Allora ecco passare avanti ai nostri occhi figure indimenticate come Giorgio Gaber per il quale compose un verso di una sua canzone e poi Franco Di Bella e Piero Ostellino con cui ha lavorato al “Corriere della sera” quando ne erano divenuti direttori dopo l’uscita di Alberto Cavallari verso cui ancora oggi Feltri non riesce a nascondere l’antipatia, peraltro ampiamente ricambiata.

L’autore ricorda anche, non senza una punta di narcisismo, alcuni degli scoop da lui realizzati come, ad esempio, quello sul caso giudiziario di Enzo Tortora quando Feltri, per nulla convinto della colpevolezza, si adoperò per trovare le numerose incongruenze dell’atto di accusa fino a far riconoscere ai giudici la sua innocenza.

Né meno controverso fu il suo rapporto con i politici dell’epoca; pur essendo un conservatore di destra (un tempo veniva scherzosamente chiamato Littorio Feltri, come egli stesso racconta) non risparmiò frecciate a Silvio Berlusconi di cui rifiutò la chiamata a Canale 5 di Mediaset, o allo stesso Antonio Di Pietro che, dopo un iniziale appoggio quando quest’ultimo era ancora un oscuro magistrato del Tribunale di Milano, lo ricambiò, nei successivi anni di “Mani pulite” con diverse denunce per diffamazione a mezzo stampa. Per non parlare, poi, di Bettino Craxi a cui Feltri imputava arroganza e propensione alla corruzione affibbiandogli anche il soprannome di Cinghialone.
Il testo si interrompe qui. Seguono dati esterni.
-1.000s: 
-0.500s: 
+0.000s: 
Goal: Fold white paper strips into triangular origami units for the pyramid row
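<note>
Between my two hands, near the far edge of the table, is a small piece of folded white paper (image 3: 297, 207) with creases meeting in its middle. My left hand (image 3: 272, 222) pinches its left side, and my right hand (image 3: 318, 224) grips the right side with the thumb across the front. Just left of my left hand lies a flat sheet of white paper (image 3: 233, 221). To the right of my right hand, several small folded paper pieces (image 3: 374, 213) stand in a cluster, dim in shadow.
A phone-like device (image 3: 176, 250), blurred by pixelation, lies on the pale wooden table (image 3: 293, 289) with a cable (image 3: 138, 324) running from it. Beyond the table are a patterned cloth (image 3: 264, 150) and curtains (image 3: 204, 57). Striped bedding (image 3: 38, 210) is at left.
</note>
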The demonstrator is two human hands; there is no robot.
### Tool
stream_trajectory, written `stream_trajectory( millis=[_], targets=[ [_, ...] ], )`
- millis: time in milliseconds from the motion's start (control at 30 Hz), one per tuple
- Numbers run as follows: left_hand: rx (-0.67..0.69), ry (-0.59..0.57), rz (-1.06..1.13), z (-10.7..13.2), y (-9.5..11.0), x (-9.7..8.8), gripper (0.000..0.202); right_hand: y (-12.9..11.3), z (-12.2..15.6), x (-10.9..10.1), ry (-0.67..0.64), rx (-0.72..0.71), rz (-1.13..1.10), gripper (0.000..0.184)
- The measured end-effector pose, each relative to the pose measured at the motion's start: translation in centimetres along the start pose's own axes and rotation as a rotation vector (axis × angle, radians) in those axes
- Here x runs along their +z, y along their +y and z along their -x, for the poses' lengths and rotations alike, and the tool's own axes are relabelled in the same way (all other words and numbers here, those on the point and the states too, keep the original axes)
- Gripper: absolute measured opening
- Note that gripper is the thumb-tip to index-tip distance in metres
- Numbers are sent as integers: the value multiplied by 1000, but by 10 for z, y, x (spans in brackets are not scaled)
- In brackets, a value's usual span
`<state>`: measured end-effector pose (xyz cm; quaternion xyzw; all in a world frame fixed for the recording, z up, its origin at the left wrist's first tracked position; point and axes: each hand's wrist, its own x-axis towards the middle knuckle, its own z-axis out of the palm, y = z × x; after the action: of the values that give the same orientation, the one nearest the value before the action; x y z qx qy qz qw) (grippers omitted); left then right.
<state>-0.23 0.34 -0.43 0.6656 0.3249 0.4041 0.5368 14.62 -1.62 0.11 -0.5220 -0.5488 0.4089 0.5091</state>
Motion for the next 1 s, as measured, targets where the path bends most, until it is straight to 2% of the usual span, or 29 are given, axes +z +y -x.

L’atteggiamento cinico ed impertinente si stempera, invece, quando l’autore viene a parlare della sua infanzia, della perdita prematura del padre e dei grandi sacrifici affrontati dalla madre, a cui era attaccatissimo, per provvedere da sola ai tre figli e della sua “scoperta” del Sud dell’Italia quando per la prima volta si allontanò dalla sua Bergamo per andare a trovare uno zio nel Molise.

Ma cedere al sentimentalismo non è certo una prerogativa di Feltri che dedica l’ultimo capitolo del libro ad un ampio excursus sui suoi…gatti; che abbia voluto mettere, con la sua malizia innata, questi ultimi alla pari con i personaggi prima descritti?